#### Recorded data:
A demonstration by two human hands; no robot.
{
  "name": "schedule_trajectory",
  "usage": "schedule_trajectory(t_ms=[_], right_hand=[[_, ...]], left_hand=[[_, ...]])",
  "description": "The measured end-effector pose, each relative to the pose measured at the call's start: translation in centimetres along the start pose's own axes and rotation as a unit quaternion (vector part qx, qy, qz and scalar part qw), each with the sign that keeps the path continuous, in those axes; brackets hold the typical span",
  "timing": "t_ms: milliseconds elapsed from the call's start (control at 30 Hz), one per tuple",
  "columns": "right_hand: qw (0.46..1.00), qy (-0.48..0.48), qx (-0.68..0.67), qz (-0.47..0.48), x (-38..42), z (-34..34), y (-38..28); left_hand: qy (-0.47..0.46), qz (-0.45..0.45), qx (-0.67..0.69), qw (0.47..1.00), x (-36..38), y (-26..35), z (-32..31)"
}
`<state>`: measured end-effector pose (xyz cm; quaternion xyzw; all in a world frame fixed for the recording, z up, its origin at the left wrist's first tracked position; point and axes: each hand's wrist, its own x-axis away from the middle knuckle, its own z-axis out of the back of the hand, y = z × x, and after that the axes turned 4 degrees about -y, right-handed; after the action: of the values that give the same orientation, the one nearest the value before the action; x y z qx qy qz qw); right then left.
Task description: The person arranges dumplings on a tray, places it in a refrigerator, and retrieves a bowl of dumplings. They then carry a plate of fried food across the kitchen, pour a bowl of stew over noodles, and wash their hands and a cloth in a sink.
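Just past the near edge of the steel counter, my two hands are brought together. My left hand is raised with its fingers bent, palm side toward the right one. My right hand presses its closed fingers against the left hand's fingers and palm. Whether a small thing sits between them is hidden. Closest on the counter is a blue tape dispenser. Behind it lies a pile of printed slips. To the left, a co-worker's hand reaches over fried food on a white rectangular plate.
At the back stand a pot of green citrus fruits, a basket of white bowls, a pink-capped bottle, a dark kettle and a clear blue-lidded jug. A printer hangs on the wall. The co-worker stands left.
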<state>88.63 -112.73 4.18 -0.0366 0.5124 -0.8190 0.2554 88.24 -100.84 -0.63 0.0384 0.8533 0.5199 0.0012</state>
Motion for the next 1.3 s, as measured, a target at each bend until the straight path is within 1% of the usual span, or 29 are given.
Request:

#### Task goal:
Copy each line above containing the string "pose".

#### Response:
  "description": "The measured end-effector pose, each relative to the pose measured at the call's start: translation in centimetres along the start pose's own axes and rotation as a unit quaternion (vector part qx, qy, qz and scalar part qw), each with the sign that keeps the path continuous, in those axes; brackets hold the typical span",
`<state>`: measured end-effector pose (xyz cm; quaternion xyzw; all in a world frame fixed for the recording, z up, its origin at the left wrist's first tracked position; point and axes: each hand's wrist, its own x-axis away from the middle knuckle, its own z-axis out of the back of the hand, y = z × x, and after that the axes turned 4 degrees about -y, right-handed; after the action: of the values that give the same orientation, the one nearest the value before the action; x y z qx qy qz qw); right then left.

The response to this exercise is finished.